More than 3.9 million vote ovals were captured from the November ballot sample, of which more than 1.4 million were marked by the voter. An additional 800 000 ovals were captured from the February ballot sample.
Votes were examined by cropping regions of 87 × 60 (5220) pixels, with the printed vote target bounded by a rectangle of 72 × 30 (2160) pixels, or approximately 40 % of the crop region. Cropped regions not containing a centered vote oval have been almost entirely removed from the data, but several hundred such regions may remain in the more than 1 125 000 ovals studied. Because these represent fewer than 0.1 % of the ovals they are not believed to represent a problem to the analysis.
With a cropped region’s pixels grouped into four intensity quartiles, the typical nonvote had in the vicinity of 4800 to 4900 pixels in the highest of the four intensity ranges, with another 150 to 200 pixels in each of the next two quartiles and fewer than 30 pixels in the lowest quartile.
The typical vote removed 1500 pixels from the top intensity quartile and increased the pixel count in the low two intensity ranges to between 1500 and 1600. For the red channel, only about 200 pixels were darkened to the lowest quartile, but for the green and blue channels approximately 1000 pixels were darkened to the lowest quartile.
The following charts show the change in distribution of pixel counts as ovals are voted, first in the November ballot set and then in the February ballot set.

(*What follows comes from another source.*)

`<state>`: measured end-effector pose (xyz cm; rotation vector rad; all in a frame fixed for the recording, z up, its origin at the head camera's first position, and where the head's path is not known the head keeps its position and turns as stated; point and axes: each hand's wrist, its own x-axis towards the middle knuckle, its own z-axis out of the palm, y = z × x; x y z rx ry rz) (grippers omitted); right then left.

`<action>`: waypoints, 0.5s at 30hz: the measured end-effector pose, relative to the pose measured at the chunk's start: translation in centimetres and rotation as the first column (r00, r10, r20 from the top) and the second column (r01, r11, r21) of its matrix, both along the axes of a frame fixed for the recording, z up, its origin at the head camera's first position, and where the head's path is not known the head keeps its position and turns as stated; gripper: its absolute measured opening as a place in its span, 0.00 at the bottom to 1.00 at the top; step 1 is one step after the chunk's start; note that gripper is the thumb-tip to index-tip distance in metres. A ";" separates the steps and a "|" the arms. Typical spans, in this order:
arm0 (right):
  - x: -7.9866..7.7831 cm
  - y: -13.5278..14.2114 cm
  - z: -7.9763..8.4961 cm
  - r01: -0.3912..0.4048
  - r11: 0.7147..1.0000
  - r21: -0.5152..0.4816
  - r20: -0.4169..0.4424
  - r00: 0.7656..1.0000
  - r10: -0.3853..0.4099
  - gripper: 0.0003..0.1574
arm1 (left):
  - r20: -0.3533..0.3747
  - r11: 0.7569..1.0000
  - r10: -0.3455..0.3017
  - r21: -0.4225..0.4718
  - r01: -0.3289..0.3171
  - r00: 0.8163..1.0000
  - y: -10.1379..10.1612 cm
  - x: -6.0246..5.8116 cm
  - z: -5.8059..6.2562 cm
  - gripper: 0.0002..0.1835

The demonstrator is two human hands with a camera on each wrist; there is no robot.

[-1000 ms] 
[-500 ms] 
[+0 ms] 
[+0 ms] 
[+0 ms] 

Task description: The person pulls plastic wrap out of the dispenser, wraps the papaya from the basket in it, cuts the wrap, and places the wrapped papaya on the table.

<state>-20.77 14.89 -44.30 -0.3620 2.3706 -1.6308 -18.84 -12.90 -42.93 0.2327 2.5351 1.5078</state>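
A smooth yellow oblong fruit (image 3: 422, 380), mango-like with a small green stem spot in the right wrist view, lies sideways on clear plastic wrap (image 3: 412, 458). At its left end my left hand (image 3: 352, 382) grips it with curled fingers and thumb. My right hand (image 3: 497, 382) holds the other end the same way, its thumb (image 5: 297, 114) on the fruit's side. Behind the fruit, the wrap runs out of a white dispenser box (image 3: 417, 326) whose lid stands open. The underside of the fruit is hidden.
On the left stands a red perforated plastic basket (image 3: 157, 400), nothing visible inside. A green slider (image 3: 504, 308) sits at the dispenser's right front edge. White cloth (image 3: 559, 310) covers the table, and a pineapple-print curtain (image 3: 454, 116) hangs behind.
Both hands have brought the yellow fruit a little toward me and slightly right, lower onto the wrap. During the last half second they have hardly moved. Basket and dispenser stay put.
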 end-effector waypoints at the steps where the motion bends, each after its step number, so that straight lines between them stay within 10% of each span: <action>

Figure 48: Distribution of pixel counts by intensity quartile, all, November

Figure 49: Distribution of pixel counts by intensity quartile, all, February
The following charts show the distribution of pixel counts by quartile in only the voted ovals, first in the November ballot set and then in the February ballot set.

Figure 50: Distribution of pixel counts by intensity quartile, voted, November

Figure 51: Distribution of pixel counts by intensity quartile, voted, February
The average intensity of the cropped regions drops from above 240 to approximately 190. The average intensity of voted ovals is shown both compared with nonvoted ovals and on an expanded y axis. In addition, the average intensity of the marked area along the vertical centerline of an oval is shown. Because this picks up only the marked pixels, it shows a lower intensity than the cropped rectangle as a whole, peaking at approximately 80 rather than 190.

Figure 52: Distribution by average intensity, November

Figure 53: Distribution by average intensity, February

Figure 54: Distribution by average intensity, November

Figure 55: Distribution by average intensity, February

Figure 56: Distribution by average intensity, November

Figure 57: Distribution by average intensity, February
Using the crop area’s average intensity, fewer than 1 % of votes have average intensity less than 163/255, approximately 10 % of votes have average intensity less than 179/255. Half of voted ovals have an intensity across the cropped region of between 184 and 195, and fewer than 1 % of voted ovals have an intensity across the cropped region of 213 or above.
Using the vertical centerline, fewer than 1 % of votes have average intensity less than 47/255, approximately 10 % of votes have average intensity less than 60/255. Half of voted ovals have an intensity along their vertical centerline of between 68 and 94, and fewer than 1 % of voted ovals have an intensity along their vertical centerline of 146 or above.
The characteristics of the marks, as expected, change as the cropped regions’ average intensity changes. The darkest cropped regions contain marks that were filled well outside of the printed target. The following marks have cropped region intensities below 120/255:

Figure 58: Marks in darkest group
The following marks have cropped region intensities from 120 through 149; keep in mind that these represent less than 0.2 % of voted marks:

Figure 59: Marks in dark group
Marks in the darkest 10 % (excluding those in the darkest 0.2 %) show nearly full coverage in the target area and some excess as well. Automark printed marks show up in this set, at the right of the eighth row:

Figure 60: Marks in dark/normal group
Marks in crops with the average intensity tend to be neatly filled in. However, some crops with this intensity contain marks with less than complete coverage, with marking outside the target contributing to the intensity drop.
As the following montage represents the most typical marks, it can serve as a useful place to point out characteristics which can usefully be used to distinguish marks. (The image is divided into 8 blocks, each of which contains a 5 × 5 grid of marks. The blocks will be referred to as A to D down the left, then E to H down the right; rows and columns within a block will be designated r1 to 5 and c1 to 5. The mark at Er2c5 has a loop above the target.)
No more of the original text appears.